::: SOURCE DATA

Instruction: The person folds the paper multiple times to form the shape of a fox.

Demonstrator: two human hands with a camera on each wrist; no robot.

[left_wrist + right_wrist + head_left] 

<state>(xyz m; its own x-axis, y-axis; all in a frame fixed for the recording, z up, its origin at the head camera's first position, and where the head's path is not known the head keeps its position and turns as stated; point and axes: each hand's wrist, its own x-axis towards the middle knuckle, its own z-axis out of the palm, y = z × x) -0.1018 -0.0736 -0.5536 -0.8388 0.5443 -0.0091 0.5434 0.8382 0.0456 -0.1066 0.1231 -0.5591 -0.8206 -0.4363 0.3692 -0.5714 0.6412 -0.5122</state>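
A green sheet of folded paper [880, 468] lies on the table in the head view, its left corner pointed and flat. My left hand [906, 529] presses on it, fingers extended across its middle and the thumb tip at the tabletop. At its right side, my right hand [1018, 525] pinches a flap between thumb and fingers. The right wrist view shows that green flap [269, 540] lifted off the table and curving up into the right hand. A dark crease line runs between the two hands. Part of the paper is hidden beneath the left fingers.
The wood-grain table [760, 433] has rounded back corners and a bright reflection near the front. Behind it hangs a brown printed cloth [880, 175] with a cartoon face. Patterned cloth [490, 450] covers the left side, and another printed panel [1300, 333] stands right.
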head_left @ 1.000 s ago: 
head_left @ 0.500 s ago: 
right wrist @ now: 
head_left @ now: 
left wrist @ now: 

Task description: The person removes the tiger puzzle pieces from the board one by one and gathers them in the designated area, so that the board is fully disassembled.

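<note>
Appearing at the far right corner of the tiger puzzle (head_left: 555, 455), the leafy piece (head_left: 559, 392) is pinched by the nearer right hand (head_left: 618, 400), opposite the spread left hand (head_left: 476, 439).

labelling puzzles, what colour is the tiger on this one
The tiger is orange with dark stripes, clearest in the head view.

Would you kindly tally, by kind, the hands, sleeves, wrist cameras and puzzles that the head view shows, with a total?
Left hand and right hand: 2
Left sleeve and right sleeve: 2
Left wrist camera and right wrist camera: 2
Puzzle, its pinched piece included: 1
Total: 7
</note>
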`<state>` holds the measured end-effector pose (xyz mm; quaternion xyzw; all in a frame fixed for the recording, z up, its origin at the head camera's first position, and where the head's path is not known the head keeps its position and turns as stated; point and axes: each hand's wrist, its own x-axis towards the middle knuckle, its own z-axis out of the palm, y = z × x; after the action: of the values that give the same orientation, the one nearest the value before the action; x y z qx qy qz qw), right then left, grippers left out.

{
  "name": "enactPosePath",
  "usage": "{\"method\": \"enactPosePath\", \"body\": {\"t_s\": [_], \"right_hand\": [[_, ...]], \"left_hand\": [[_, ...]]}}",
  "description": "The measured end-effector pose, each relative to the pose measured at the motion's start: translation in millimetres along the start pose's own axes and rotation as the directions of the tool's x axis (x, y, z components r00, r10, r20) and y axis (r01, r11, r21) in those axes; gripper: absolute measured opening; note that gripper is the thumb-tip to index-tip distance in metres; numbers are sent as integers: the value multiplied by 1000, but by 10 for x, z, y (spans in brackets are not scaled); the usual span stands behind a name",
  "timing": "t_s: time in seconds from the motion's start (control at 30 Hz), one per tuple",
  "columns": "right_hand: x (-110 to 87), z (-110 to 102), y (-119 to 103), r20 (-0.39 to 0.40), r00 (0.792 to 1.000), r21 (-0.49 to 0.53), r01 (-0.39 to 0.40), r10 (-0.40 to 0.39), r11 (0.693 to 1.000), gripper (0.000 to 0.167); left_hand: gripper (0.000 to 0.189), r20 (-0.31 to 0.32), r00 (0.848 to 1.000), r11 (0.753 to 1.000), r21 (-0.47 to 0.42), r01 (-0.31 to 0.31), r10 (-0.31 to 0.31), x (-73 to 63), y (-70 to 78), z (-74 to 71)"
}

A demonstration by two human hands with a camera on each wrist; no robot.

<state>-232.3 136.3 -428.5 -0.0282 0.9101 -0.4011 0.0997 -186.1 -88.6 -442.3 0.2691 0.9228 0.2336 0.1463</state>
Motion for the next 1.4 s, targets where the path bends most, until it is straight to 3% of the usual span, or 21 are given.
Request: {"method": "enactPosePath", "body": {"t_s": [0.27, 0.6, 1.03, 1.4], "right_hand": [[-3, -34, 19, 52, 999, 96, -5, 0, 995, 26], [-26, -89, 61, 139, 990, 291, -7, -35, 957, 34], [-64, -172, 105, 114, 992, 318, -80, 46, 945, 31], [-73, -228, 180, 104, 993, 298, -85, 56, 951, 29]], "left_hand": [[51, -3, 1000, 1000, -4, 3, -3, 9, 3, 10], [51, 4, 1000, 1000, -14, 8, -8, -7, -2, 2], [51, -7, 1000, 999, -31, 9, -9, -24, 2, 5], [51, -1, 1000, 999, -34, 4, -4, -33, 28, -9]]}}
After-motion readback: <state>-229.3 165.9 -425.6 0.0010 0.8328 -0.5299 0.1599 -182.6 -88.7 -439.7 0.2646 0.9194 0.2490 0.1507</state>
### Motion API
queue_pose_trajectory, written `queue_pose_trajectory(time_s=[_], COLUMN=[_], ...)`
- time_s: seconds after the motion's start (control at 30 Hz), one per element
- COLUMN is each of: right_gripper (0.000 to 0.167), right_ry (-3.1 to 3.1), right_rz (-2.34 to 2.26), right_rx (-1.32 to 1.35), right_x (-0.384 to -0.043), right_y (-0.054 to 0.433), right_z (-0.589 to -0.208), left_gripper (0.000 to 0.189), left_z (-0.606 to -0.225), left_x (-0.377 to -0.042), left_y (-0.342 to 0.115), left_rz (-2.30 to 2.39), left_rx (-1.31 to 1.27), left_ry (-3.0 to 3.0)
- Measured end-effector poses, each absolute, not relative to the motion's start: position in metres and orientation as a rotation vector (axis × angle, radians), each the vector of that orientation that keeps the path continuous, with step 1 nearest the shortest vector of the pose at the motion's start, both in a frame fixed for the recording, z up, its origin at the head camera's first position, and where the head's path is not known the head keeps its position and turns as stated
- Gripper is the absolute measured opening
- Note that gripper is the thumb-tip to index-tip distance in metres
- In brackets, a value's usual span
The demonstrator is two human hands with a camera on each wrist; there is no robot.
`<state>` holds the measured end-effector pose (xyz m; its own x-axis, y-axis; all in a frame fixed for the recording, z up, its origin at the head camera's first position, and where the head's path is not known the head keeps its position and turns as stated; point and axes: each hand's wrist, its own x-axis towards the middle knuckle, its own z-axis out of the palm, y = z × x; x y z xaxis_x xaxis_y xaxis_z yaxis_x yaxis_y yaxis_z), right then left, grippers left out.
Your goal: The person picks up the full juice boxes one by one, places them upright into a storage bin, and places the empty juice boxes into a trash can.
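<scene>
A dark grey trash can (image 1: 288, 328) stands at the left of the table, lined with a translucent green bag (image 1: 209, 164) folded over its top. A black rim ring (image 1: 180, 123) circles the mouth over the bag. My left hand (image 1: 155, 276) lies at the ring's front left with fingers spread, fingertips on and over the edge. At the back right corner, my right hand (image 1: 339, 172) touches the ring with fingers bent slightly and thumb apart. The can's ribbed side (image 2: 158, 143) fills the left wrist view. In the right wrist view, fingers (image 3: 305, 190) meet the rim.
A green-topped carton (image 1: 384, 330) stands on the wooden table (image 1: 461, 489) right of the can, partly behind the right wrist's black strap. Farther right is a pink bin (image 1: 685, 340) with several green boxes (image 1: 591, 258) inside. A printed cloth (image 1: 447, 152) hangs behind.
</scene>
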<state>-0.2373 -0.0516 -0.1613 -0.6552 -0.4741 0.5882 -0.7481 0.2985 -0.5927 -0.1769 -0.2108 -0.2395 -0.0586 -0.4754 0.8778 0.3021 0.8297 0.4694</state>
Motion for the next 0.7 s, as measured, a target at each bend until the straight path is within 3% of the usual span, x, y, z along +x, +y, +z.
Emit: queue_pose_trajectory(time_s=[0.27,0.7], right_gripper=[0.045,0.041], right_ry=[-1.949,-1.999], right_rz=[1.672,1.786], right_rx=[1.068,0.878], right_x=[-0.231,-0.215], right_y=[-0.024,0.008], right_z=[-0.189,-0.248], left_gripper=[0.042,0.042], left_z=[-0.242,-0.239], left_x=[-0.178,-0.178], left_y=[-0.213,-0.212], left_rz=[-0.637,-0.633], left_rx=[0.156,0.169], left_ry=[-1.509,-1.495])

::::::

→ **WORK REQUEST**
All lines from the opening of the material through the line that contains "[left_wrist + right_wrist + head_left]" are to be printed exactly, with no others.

→ **REPLY**
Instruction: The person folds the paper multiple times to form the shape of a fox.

Demonstrator: two human hands with a camera on each wrist; no robot.

[left_wrist + right_wrist + head_left] 

The output given here is complete.